### ASSIGNMENT
Stop after the line containing "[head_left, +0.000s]": print each line exactly from the first line of the listing up to that point.

### INPUT RECORDS
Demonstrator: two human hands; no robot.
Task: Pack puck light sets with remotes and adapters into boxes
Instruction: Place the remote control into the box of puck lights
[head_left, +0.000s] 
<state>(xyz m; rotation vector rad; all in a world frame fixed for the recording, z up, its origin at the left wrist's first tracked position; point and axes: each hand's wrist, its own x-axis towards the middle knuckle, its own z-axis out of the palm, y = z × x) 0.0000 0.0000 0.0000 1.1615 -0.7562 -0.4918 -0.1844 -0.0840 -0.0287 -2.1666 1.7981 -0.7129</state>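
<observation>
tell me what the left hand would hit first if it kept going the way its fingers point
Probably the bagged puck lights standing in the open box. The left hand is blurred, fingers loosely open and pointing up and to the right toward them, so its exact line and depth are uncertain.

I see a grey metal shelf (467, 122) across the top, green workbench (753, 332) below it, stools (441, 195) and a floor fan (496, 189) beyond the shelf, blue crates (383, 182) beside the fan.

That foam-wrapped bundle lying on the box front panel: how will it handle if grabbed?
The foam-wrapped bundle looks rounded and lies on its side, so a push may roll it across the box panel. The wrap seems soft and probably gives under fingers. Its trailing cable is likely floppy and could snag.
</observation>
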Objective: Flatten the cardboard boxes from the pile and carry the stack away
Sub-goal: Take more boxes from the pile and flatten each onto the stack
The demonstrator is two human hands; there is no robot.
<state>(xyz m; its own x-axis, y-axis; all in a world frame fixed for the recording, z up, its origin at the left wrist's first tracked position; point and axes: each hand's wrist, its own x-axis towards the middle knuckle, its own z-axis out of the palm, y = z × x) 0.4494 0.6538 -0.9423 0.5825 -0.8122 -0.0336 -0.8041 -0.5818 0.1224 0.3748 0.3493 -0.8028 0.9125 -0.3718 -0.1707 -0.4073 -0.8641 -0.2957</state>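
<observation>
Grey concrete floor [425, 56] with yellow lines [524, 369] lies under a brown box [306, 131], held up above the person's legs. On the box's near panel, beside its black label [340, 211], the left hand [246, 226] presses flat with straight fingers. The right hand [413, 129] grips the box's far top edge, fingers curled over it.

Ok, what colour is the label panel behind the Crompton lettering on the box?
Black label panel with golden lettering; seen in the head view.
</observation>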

### ANSWER SECTION
Demonstrator: two human hands; no robot.
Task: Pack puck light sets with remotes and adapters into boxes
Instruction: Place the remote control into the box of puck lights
[head_left, +0.000s] 

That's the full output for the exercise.